Mes parents éclatèrent d’un rire bruyant et insouciant. Maman me tendit un billet d’un dollar tout neuf comme si j’étais une étrangère. « Débrouille-toi », dit-elle.
Je n’y touchai pas.
L’avocat Harris souleva alors une enveloppe scellée.
« Monsieur Hayes a laissé une lettre à lire en entier. »
Maman fit un geste de la main impatient. « Lis-la, tout simplement. »

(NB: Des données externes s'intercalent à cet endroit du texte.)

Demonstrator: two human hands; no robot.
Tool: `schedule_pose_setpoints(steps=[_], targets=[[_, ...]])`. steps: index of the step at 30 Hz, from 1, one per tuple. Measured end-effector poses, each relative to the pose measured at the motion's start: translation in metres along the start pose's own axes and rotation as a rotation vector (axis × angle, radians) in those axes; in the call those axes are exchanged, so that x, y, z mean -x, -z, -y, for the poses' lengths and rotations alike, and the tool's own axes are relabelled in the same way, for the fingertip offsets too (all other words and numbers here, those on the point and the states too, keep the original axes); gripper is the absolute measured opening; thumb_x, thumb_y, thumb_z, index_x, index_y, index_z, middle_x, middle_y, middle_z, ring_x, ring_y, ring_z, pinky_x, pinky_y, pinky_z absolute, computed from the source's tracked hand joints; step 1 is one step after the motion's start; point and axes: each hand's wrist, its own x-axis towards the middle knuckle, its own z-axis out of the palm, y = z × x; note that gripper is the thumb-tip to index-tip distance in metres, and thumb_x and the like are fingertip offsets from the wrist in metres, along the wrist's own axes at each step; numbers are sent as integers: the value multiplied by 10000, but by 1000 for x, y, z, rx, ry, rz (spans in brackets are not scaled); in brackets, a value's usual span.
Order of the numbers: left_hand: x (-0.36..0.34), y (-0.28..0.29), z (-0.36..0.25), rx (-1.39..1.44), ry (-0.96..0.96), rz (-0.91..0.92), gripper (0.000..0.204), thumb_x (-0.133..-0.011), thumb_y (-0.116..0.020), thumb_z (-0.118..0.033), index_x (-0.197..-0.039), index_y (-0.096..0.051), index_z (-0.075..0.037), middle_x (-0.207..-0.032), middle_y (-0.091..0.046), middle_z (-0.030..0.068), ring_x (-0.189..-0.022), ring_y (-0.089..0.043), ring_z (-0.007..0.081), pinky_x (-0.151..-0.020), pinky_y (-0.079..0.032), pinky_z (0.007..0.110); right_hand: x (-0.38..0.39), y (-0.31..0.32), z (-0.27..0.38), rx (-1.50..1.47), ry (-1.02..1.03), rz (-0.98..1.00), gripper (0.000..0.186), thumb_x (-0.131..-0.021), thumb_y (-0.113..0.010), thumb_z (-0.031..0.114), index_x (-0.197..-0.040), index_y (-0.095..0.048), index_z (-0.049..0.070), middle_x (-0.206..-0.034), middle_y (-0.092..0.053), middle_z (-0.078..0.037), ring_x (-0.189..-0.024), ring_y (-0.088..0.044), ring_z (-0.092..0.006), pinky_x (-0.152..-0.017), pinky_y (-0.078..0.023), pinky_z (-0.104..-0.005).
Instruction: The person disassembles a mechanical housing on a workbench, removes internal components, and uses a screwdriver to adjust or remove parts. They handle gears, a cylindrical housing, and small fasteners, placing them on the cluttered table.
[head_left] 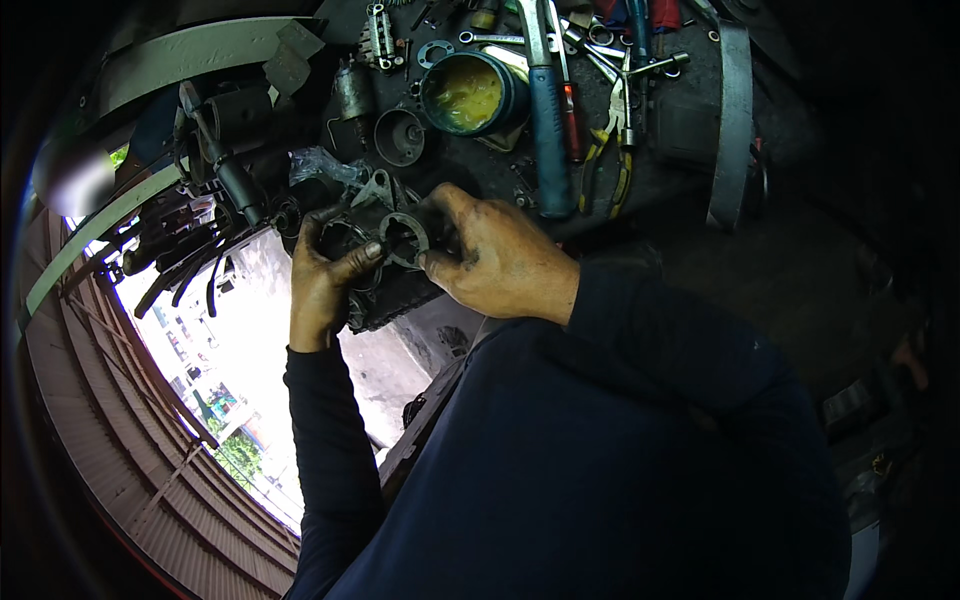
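Note:
My left hand (330, 280), grimy and gloveless, grips a dark greasy metal housing (345, 240) at the bench edge, thumb pressed across its front. Against that housing my right hand (500, 255) holds a round grey metal ring (404, 240) with an open centre, thumb on its lower rim and fingers curled behind it. A triangular bracket with a hole (376, 190) sticks up just above the ring. A crumpled clear plastic bag (322, 167) lies behind the parts. What the fingertips of both hands touch at the back is hidden.
The dark bench holds a pot of yellow grease (470, 95), a blue-handled hammer (550, 150), yellow pliers (600, 160), several wrenches (490, 39), a metal cup (398, 135) and a cylindrical motor (353, 95). Metal strips (730, 130) and a bright opening with a corrugated shutter (110, 420) flank it.

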Motion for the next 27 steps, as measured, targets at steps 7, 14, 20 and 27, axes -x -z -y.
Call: schedule_pose_setpoints(steps=[7,14,20,27], targets=[[-2,0,0,-30,-21,1,634,-802,-872,35,-1353,-560,0,-1161,-735,157,-1027,-723,217,-888,-612,325,6,1,1,-105,34,-12,430,-890,-754,185,-1166,-554,-78,-903,-723,-298,-874,-734,-473,-786,-572,-520],[-1,0,2,-1,-4,8,649,-794,-898,11,-1348,-559,0,-1158,-738,156,-1034,-724,226,-867,-613,327,-6,-8,15,200,73,-250,630,-888,-753,231,-1400,-508,-43,-895,-748,-241,-853,-756,-419,-829,-585,-513],[-1,-3,0,-91,-59,-22,657,-797,-892,10,-1355,-546,0,-1142,-734,139,-998,-728,217,-847,-606,315,-24,-17,22,150,-91,-143,637,-857,-710,139,-1402,-458,-74,-833,-716,-253,-841,-746,-438,-812,-581,-511],[2,-4,-3,-63,-16,2,642,-828,-832,49,-1394,-535,-9,-1186,-726,139,-1030,-727,221,-893,-598,328,-23,-21,15,24,-50,-183,598,-875,-707,101,-1392,-453,-60,-860,-701,-235,-856,-745,-388,-801,-574,-481]])
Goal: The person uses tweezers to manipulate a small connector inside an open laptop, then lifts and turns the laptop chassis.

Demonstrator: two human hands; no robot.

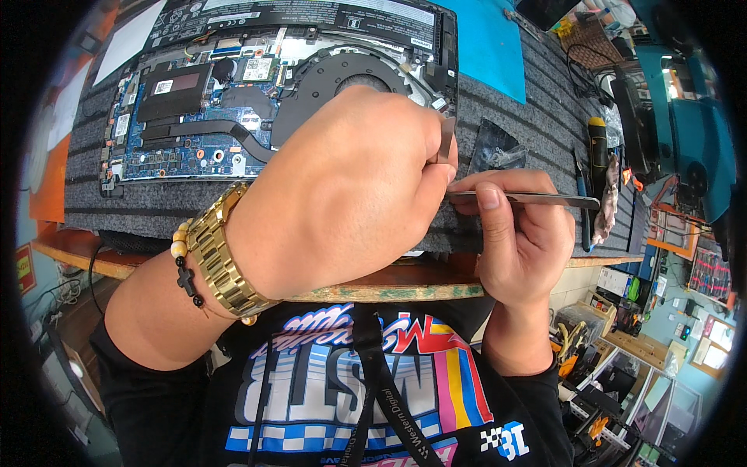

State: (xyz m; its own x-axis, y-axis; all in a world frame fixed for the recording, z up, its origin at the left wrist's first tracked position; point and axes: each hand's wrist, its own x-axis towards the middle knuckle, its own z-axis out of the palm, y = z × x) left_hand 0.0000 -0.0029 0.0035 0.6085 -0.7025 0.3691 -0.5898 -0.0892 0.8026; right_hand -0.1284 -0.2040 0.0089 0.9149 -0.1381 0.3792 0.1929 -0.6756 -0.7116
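Observation:
An opened laptop (175,97) shows its blue circuit board, battery and round black fan (303,93). My left hand (350,179), with a gold watch at its wrist, is closed on a short flat metal tool (447,138) over the laptop's lower right part, hiding much of it. Right of it my right hand (521,241) pinches metal tweezers (560,199) held sideways, whose left end reaches to my left fingers. What lies between the fingertips is hidden. A small dark bag (498,148) lies just beyond my right hand.
The laptop sits on a grey ribbed mat (101,218) on a wooden bench (389,292). A blue mat (490,62), a yellow-black screwdriver (597,148), a blue-handled tool (587,210) and cables lie to the right. A white sheet (124,35) is at the upper left. Shelves with equipment stand at lower right.

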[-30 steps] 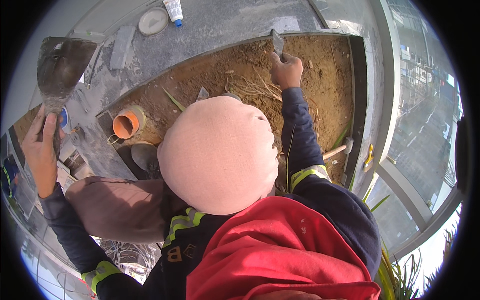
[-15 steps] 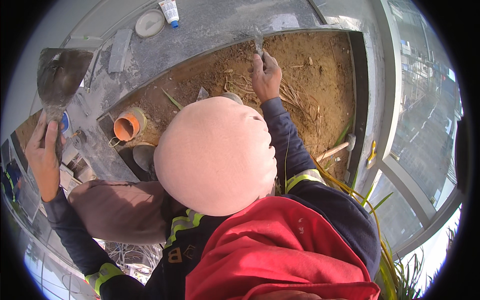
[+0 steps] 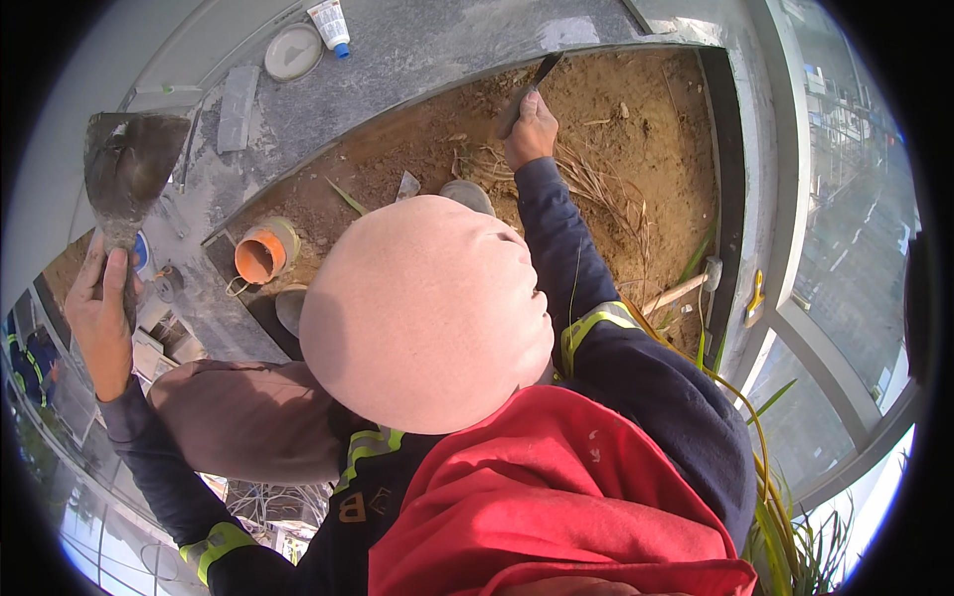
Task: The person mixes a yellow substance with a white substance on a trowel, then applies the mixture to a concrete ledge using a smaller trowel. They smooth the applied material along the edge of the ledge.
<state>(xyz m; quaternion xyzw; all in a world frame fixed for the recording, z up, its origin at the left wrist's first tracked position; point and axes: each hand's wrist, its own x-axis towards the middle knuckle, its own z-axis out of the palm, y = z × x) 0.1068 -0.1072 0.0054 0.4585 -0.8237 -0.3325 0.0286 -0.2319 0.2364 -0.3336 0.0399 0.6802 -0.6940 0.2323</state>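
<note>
At the left, my left hand (image 3: 102,313) grips the handle of a wide putty knife (image 3: 131,164), its broad grey-brown blade pointing up. Farther off, my right hand (image 3: 531,134) is closed round a narrow scraper (image 3: 544,72) with a dark, thin blade. That blade reaches the stone ledge (image 3: 437,74) at the far side of a soil bed (image 3: 636,129). My right knee, in a pale trouser leg (image 3: 427,308), hides part of the bed between my hands.
An orange-lined bucket (image 3: 260,255) lies tipped on the soil. Beyond it are a white round lid (image 3: 293,52), a tube with a blue cap (image 3: 330,28) and a pale slab (image 3: 238,108). At the right sit a hammer (image 3: 681,290), a yellow-handled brush (image 3: 755,298) and a glazed frame (image 3: 835,368).
My right hand has turned the scraper, so its blade now shows edge-on and slants up to the right. The left hand with the putty knife has shifted slightly right and down in view.
</note>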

Dès que Harris commença à lire, son ton changea. La lettre accusait ma mère d’avoir abusé de la procuration de grand-père : retraits non autorisés, signatures falsifiées, prêts garantis par ses biens. Grand-père avait engagé un expert-comptable judiciaire. Les documents avaient déjà été transmis au procureur.
Maman lui a crié d’arrêter. Papa a essayé de partir.
Harris a continué sa lecture.
Les legs d’un dollar étaient intentionnels : ils montraient qu’on ne les avait pas oubliés, mais seulement jugés.
Puis vint la véritable révélation.
La plupart des biens de grand-père n’étaient pas mentionnés dans le testament ; ils étaient placés dans une fiducie révocable.
J’ai été désigné fiduciaire successeur et unique bénéficiaire.
Les immeubles locatifs. Les placements. Les actions de sa société. Le contenu de son coffre-fort.
Les 6,9 millions de dollars de Brooke ont été placés sous séquestre sous ma gestion, à condition qu’elle signe une déclaration sous serment et accepte des conditions strictes. Toute tentative de pression sur moi entraînerait la perte de son héritage.
Papa a accusé l’avocat de fraude. Maman a exigé que je sois « raisonnable ».
J’ai dit que je consulterais mon propre avocat.